Power prices set to rise in 2017 after Hazelwood closure

Hazelwood will officially close at the end of March.

Hazelwood will officially close at the end of March. Photo: AAP

The closure of Victoria’s Hazelwood coal-fired power station will add $78 a year to energy bills around the country, a new analysis shows.

South Australians will be hit the hardest, with $150 a year set to be added onto household bills.

Victorians will get an extra $99, while Queenslanders will face an extra $28, thanks to the upcoming closure of Australia’s cheapest power generator.

The Australian Energy Market Commission 2016 residential electricity price trends report found wholesale energy prices will jump 36 per cent thanks to Hazelwood’s March shutdown.

“Across the national electricity market the generation mix is changing — with the large-scale renewable energy target leading to substantial investment in wind generation,” commission chairman John Pierce said on Tuesday.
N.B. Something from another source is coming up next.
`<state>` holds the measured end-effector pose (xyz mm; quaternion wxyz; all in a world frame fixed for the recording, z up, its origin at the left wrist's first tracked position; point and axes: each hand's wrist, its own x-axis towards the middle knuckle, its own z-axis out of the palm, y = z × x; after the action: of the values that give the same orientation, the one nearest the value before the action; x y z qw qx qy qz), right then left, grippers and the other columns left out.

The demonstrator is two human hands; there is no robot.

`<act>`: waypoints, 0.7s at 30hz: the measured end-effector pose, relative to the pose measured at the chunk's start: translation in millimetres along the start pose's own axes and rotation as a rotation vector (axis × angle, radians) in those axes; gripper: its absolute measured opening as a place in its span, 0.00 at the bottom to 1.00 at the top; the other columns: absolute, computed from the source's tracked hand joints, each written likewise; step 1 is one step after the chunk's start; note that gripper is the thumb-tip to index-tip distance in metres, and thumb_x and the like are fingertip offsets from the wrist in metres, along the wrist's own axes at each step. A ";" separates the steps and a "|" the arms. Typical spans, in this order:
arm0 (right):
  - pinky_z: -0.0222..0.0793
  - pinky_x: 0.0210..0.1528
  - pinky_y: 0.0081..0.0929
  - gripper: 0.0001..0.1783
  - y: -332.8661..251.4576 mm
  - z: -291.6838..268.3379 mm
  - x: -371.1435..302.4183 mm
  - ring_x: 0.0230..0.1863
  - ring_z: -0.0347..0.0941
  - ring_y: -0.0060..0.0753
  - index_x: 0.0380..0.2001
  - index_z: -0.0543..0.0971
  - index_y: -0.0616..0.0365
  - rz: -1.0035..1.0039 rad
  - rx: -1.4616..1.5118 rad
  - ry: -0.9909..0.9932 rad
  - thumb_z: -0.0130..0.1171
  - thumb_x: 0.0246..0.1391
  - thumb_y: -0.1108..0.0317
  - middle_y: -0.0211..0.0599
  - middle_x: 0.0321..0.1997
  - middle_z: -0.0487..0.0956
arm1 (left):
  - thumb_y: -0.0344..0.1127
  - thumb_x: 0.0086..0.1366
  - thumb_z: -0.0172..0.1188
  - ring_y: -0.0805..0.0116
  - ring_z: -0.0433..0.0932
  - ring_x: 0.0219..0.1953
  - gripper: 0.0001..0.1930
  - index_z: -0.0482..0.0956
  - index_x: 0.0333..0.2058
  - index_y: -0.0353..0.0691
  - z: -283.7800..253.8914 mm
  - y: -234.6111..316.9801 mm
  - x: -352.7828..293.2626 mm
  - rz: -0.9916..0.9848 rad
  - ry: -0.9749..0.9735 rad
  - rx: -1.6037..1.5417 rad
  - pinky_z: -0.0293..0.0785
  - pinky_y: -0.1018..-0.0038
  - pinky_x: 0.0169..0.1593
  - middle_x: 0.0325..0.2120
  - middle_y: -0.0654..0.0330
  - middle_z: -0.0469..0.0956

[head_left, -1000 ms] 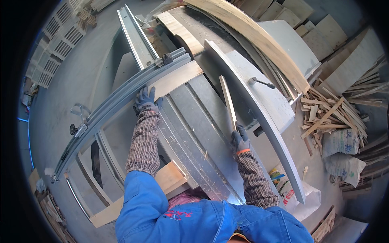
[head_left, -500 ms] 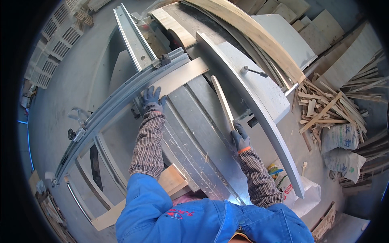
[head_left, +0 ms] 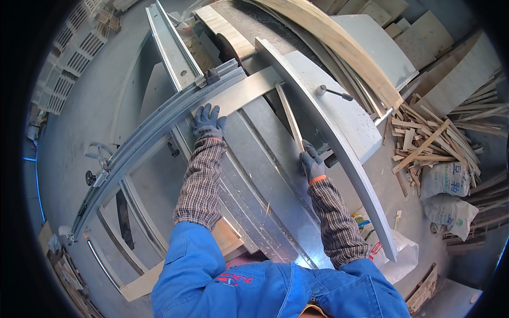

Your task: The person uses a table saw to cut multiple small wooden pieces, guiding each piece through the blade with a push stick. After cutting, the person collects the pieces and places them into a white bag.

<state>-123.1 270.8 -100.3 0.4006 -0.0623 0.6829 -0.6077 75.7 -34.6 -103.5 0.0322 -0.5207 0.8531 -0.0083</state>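
Observation:
A flat pale wooden board (head_left: 245,95) lies crosswise on the grey metal table (head_left: 260,153) of a saw, alongside the long metal crosscut fence (head_left: 151,132). My left hand (head_left: 208,122), in a grey glove, rests on the board's near edge with fingers spread. My right hand (head_left: 312,161), gloved too, is closed around the near end of a thin wooden stick (head_left: 288,115). The stick points away from me, and its far tip is at the board's right end. That end lies close to the long side fence (head_left: 323,116). Part of a dark round blade (head_left: 227,46) shows beyond the board.
A black-handled lever (head_left: 336,94) stands on the plate right of the side fence. Long boards (head_left: 339,53) lie farther back. Wood offcuts (head_left: 429,140) and white sacks (head_left: 448,180) are heaped at the right. Another board (head_left: 227,237) is by my left elbow.
The board has shifted right toward the side fence, with my left hand moving right and slightly away. My right hand has pushed the stick forward, bringing its tip to the board's end.

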 end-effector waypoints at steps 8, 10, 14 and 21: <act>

“This is contributing to the closure of coal-fired plants and increasing wholesale and retail prices.”

Federal Energy Minister Josh Frydenberg said the Government was trying to keep prices down while maintaining energy security

“The report shows that the closure of Hazelwood alone, which supplies around 4 per cent of the National Electricity Market, will on average drive up power prices by $78 across the country.”
Federal Energy Minister Josh Frydenberg

“Victorians will be hard hit by the closure of Hazelwood as it will drive up electricity prices by $99 and in South Australia it will add $150 to the typical household bill.

“Queenslanders are not exempt either with the closure adding about $28 to their electricity costs.”

Mr Frydenberg said an increase in coal royalties in Victoria and an increased renewable-energy target had forced Hazelwood’s French owners, Engie, to shut the plant down.

In November, Engie Australia chief executive Alex Keisser said the 50-year-old Hazelwood was “no longer economic to operate”.

“Engie in Australia would need to invest many hundreds of millions of dollars to ensure viable and, most importantly, continued safe operation,” Mr Kesser said at the time.

“Given current and forecast market conditions, that level of investment cannot be justified.”